Cannot get $merge to work with node.js driver 3.5.9

Hi there,

I have been developing with node.js and mongo for over 4 years now. We have a production application that makes heavy use of the aggregation pipeline.

As of mongodb version 4.2, which is currently what we are using at altas as a 3 node replica set, you have added the $merge stage functionality to the agg pipeline.

I have spent the better part of a day trying to get this to work with our application to no avail. I get no errors and the new collection is not created.

Here is the query that gets called

cursor = exectuteOnCollection.aggregate(superQuery[i].pipeline,{“readPreference”:“ReadPreference.PRIMARY”,“batchSize”:5000,“allowDiskUse”:true}).toArray(fred)

I have tried with the callback and without the callback. I have tried with the toArray (although i think it is needed) and without.

Here is an example of the pipeline that is called:

[
   {
      "$match":{
         "$and":[
            {
               "$and":[
                  {
                     "REPORT_DATE":{
                        "$gte":"2020-01-10T05:00:00.000Z"
                     }
                  },
                  {
                     "REPORT_DATE":{
                        "$lte":"2020-07-08T04:59:59.999Z"
                     }
                  }
               ]
            }
         ]
      }
   },
   {
      "$match":{
         "$and":[
            {
               "WH_ID":{
                  "$nin":[
                     "TB"
                  ]
               }
            }
         ]
      }
   },
   {
      "$project":{
         "DIRECT_SECONDS":"$DIRECT_SECONDS",
         "_id":0,
         "GOAL_SECONDS":"$GOAL_SECONDS",
         "JOBCODEID":"$JOBCODEID",
         "REPORT_DATE":"$REPORT_DATE",
         "REPORT_DATE_LOCAL":"$REPORT_DATE_LOCAL",
         "WH_ID":"$WH_ID",
         "Priyanka":{
            "$sum":[
               "$GOAL_SECONDS"
            ]
         }
      }
   },
   {
      "$merge":"temp_21.1-MultiSeriessuperWidget_1594143071494"
   }
]

If I execute this pipeline in a 3rd party tool such as 3T, it works perfectly. It creates the collection and writes the data.

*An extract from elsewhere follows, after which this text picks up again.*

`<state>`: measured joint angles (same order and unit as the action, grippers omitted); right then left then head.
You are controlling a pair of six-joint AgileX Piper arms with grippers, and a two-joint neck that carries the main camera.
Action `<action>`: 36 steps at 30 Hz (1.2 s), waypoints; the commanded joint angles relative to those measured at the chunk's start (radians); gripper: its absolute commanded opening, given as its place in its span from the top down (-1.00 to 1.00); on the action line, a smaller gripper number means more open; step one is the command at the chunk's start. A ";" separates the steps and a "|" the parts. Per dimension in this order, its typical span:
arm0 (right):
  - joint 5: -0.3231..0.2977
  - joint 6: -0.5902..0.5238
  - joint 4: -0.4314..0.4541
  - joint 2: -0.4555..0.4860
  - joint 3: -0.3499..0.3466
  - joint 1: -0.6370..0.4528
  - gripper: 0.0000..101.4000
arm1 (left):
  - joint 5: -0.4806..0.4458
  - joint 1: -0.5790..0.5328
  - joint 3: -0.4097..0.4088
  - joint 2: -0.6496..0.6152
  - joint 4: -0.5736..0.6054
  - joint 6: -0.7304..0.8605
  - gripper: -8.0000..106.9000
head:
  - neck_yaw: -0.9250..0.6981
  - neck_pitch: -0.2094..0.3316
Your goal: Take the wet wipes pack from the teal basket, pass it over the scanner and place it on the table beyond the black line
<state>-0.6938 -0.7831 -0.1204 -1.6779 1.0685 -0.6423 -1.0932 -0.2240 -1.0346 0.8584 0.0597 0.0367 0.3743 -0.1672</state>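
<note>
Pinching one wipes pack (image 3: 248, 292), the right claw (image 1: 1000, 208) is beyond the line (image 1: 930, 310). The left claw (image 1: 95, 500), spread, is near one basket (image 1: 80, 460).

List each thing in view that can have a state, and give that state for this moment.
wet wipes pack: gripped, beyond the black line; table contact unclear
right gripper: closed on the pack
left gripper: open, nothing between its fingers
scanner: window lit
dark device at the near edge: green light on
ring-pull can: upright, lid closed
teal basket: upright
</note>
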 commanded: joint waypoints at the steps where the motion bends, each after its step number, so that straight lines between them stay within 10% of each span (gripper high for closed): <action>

Also the driver 3.3 release notes says that functionality for $merge has been added.

Help is appreciated

Hi @Gerry_Brady,

It would be helpful for others to read and respond to your question if you could apply the proper code formatting to your post.

Cheers,

Jamie

Thanks Jamie, will do for next time.

Anyway, i figured out the issue and it was me! nothing to do with the library or syntax. The requirement was to append the new $merge stage when required.

When I did this, I inadvertently modified the query, hence it produced no results.

Sorry about this.

2 Likes

Glad you figured it out and thanks for sharing the solution!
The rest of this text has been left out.